Historical development of qawwali
The origin of qawwali is linked with the history of sama. ‘Sama’ in Arabic means audition, but in Sufi discourse, it is the act of listening to spiritual music. A qawwali gathering is generally called ‘Mehfil-e-Sama’ or ‘assembly of listening’. Qawwali was born in north India but its origin can be traced back to eighth century Persia, present-day Iran and Afghanistan. Sufism emerged in Persia against the orthodox government of the Baghdad Caliphate state in the ninth century. By establishing a new educational system, the Caliphate state created a number of scholars called Ulema who could run the government according to the orthodox Sunni ideas. The Ulemas had great political power and influence all across Persia and the Indian subcontinent throughout the medieval period of Indian history.
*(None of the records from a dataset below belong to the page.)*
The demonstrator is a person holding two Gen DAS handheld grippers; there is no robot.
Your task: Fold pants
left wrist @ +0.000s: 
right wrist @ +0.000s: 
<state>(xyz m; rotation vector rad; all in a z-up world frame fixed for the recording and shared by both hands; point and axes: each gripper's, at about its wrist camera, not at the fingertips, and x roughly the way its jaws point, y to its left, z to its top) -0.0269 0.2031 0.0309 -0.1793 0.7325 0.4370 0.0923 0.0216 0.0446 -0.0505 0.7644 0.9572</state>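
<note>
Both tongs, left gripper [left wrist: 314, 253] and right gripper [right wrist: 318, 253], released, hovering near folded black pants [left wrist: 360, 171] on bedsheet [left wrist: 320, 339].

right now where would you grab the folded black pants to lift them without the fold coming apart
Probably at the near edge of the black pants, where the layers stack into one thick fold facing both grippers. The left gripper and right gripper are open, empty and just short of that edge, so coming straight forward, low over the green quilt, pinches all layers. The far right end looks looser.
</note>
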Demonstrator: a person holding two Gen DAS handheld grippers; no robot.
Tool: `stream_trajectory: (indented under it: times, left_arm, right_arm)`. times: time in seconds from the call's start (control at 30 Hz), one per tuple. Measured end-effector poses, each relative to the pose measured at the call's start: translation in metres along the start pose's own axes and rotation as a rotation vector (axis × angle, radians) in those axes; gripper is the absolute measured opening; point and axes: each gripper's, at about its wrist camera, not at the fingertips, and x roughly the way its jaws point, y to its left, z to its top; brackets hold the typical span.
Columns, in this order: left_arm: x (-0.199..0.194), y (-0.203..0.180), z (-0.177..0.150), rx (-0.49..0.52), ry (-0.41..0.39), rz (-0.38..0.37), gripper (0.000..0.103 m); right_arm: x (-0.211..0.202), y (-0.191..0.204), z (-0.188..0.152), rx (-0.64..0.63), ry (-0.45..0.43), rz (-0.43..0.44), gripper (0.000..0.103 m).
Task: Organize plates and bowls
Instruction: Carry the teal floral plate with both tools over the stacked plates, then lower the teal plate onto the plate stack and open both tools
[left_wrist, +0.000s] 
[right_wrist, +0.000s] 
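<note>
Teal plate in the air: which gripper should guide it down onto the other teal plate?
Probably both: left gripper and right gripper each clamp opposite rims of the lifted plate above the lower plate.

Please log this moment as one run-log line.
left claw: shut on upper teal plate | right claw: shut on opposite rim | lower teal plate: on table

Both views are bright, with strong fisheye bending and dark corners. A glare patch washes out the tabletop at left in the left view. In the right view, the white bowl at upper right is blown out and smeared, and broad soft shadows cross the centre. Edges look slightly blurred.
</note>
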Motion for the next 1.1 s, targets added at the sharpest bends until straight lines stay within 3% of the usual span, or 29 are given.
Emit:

Although music was forbidden in orthodox Sunni ideas, sama became prominent in the Sufi khanqas and Sufi mystical verses started to be written in ninth century Baghdad. Rabia(d.801) of Basra, Dhu-ul-Nun (d.861) of Egypt and Mansur al-Hallaj (d.922) of Baghdad were a few of the foremost exponents of Sufi poetry. The orthodox scholars like Ibn al-Jawzi (d.1200) and Ibn Taymiya (d.1328) were against the practice of sama or any kind of music.
The Sufis, at the same time, had written a number of books on the legitimacy of sama in Islam. Some of the important books were al-Sarraj’s Kitab al-luma (before 988), al-Qushayri’s Risala (before 1043), Hujwiri’s Kashf-al-maḥjub (c.1050–70), Suhrawardi’s Awarif-al-maʿarif (before 1234) and al-Ghazali’s (AD 1058–1111) Ihya Ulum al-Din. Al-Ghazali was one the foremost Sufi saint-poets of Persia and the genre of ghazal, the Indo-Persian love song, had been developed after the style of poetry he initiated (Bhattacharjee & Alam 2012; Viitamaki 2008; Harder 2011).
Among the different Sufi orders of medieval Persia, sama became an important practice within Mevleviya and Chishtia orders. In the Indian subcontinent, the practice of sama or qawwali had been introduced and nourished mainly by the Chishti saints. According to common belief, Khwaja Moinuddin Chishti initiated the practice of sama in India after he reached Ajmer Sharif from Sistan of Afghanistan. He came to India with his disciple Qutubuddin Bakhtiyar Kaki, who became a famous saint during the reign of Sultan Iltutmish (d.1236). Iltutmish erected the famous Qutub Minar in Delhi in memory of this holy saint. It is believed that Qutubuddin died in ecstasy while listening to music in a sama gathering.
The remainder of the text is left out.